Waylen takes a little step forward. Licks the edge of his lip. “I saw you,” he says. “You’re the Dunkin’ man. You were in the background. I thought you were funny.”
He is ready to kill, I see. There’s that stillness, Howie described: the unreachable thing you can’t grasp, a man beyond explanation, but I see something like innocence in him, in all his deformations. He has twisted, damaged ears. A bum leg and illiterate eyes. That face is calm and still, but there’s something beneath it. Stupidity.

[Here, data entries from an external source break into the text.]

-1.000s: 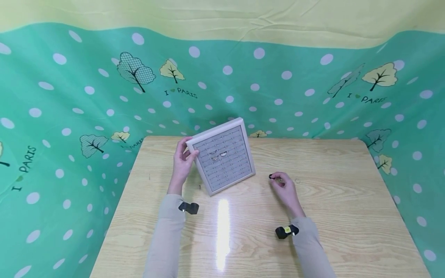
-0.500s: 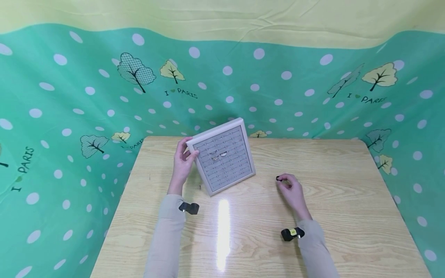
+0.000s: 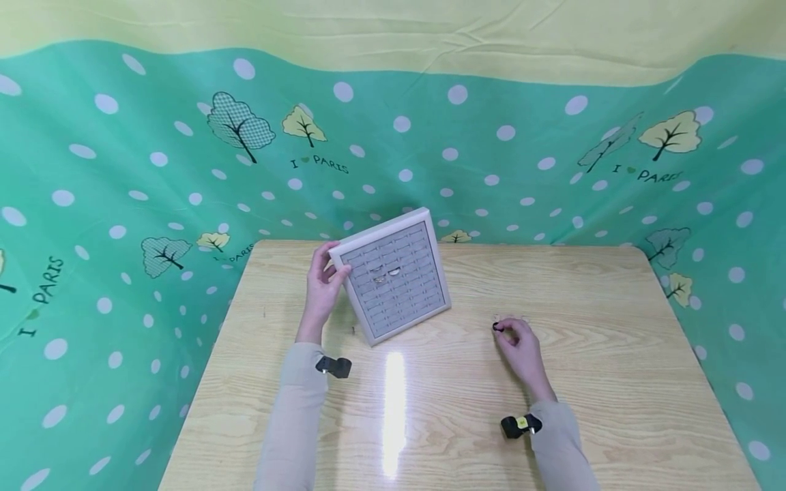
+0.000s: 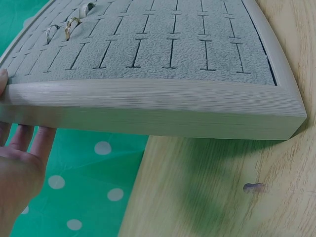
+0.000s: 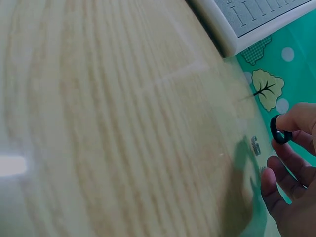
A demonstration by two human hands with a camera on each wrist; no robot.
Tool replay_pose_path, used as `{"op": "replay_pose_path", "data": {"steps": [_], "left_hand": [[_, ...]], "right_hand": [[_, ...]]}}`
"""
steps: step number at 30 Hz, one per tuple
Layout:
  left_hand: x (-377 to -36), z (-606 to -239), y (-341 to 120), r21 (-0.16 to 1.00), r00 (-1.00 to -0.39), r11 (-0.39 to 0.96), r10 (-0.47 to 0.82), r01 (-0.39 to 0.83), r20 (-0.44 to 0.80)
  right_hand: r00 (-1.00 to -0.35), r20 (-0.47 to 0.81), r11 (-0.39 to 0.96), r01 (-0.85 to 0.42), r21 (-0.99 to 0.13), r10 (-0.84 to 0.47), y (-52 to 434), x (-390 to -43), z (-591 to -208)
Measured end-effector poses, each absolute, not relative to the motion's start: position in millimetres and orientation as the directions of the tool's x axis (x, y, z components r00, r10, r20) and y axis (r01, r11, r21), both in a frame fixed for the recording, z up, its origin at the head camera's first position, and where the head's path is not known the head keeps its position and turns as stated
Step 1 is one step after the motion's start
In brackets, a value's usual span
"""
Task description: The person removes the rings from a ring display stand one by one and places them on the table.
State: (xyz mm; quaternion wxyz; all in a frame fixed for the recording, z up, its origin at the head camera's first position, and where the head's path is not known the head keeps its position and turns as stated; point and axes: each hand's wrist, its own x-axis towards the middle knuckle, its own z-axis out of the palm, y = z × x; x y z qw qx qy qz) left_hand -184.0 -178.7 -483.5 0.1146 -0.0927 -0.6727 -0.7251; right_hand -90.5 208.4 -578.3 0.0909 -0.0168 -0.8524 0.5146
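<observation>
My left hand point(image 3: 321, 290) grips the upper left corner of a white-framed ring display tray point(image 3: 348, 294), thumb on the front and fingers behind. The tray leans tilted, its lower edge on the table. Three rings sit in its grey slotted pad: a gold ring point(image 4: 72, 27), a thin silver ring point(image 4: 51, 33) and a wide silver ring point(image 4: 87, 9). To the right of the tray, my right hand point(image 3: 522, 349) pinches a black ring point(image 5: 273, 130) between thumb and fingertips, low over the table. A silver ring point(image 5: 255, 145) lies on the table beside those fingers.
The wooden table point(image 3: 454, 409) reaches back to a green dotted cloth point(image 3: 424, 150). More small rings point(image 3: 525, 318) lie just behind my right hand. A small dark mark point(image 4: 254, 187) shows on the table left of the tray. Light glares on the table in front.
My right hand has moved right and then slightly toward me with the black ring, uncovering small rings behind it. My left hand and the tray have stayed put.
</observation>
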Motion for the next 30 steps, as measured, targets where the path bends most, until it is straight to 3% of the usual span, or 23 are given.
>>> {"op": "replay_pose_path", "data": {"steps": [30], "left_hand": [[-181.2, -480.7, -177.9, 0.961, -0.963, -0.063, -0.045, 0.268, 0.265]], "right_hand": [[-0.976, 0.146, 0.586, -0.024, -0.81, 0.162, 208.4, -91.1, -595.1]]}}
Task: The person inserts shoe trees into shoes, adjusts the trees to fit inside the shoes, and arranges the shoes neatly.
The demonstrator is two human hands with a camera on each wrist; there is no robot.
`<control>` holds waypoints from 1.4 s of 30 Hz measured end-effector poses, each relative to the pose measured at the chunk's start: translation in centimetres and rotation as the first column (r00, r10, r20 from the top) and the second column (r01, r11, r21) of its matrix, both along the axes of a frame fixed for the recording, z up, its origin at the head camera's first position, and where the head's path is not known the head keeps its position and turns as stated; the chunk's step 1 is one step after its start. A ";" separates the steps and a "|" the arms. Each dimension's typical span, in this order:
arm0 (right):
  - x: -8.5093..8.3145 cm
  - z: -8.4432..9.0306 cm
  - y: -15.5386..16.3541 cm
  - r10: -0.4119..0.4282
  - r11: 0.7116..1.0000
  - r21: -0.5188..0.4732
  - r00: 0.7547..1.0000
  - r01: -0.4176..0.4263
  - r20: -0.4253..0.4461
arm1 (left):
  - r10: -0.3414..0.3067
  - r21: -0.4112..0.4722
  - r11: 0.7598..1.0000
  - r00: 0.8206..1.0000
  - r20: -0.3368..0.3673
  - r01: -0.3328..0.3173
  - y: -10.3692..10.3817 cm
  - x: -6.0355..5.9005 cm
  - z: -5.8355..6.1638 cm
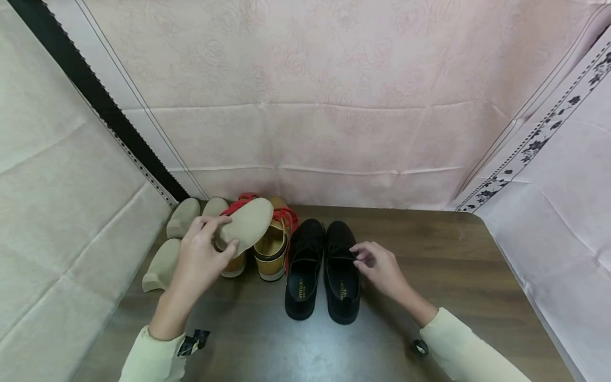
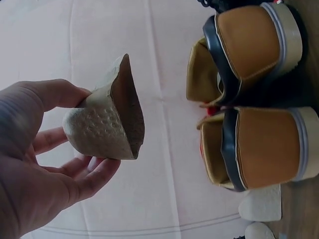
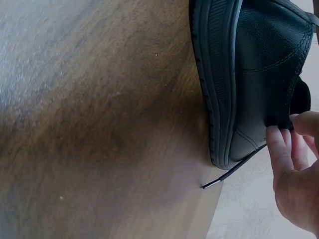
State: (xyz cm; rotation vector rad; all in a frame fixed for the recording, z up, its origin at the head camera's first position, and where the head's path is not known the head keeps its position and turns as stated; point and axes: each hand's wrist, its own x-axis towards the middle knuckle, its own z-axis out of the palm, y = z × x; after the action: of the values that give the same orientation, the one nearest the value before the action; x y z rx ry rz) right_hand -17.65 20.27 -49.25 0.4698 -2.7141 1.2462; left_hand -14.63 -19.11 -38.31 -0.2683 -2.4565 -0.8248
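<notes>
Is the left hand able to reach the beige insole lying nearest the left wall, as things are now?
Probably not freely: the left hand already holds a beige insole above the tan shoes. The insole by the wall lies uncovered just beside that wrist, so the path looks open, but the fingers are occupied.

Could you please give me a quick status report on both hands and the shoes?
Left hand holds beige insole above tan shoes. Right hand pinches right black shoe at its laces. Spare insoles lie left; nothing blocking.
</notes>
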 end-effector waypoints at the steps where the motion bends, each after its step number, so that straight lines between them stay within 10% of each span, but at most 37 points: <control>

I imagine Howie putting two broken people in a space. Winding them up.
“I’m you,” I say.
“Who?”
“Mr. Gruesome.”
In one motion, I grasp the knife in his hand. I do not pluck it, just lean slightly, so my palms close in on the blade. But he listens. Stills. Lets me hold on to that weapon of his. I put my mouth beside his ear, so he can feel my voice as it rattles out of my throat.
“It’s not me,” I say.
And gesture out the window, to the shape of that truck. To their dark heads, steaming the glass.
“Them,” I say.
And he nods.
“Evil.”
Waylen watches my face for a sign. And I now know he is ready to kill. I only have to tell him when. We watch that truck idle, with their shapes hunched and peeking inside; all of us waiting, them and us, waiting for sight or sound, for motion or panic, blood or screams.
“Shall we scare them?” I say.
Waylen’s voice is dry and husky in that yellow room, like a beam cutting through wood. “Yes.”
The Silverado’s muffler purrs the room. I ask him if he has another knife.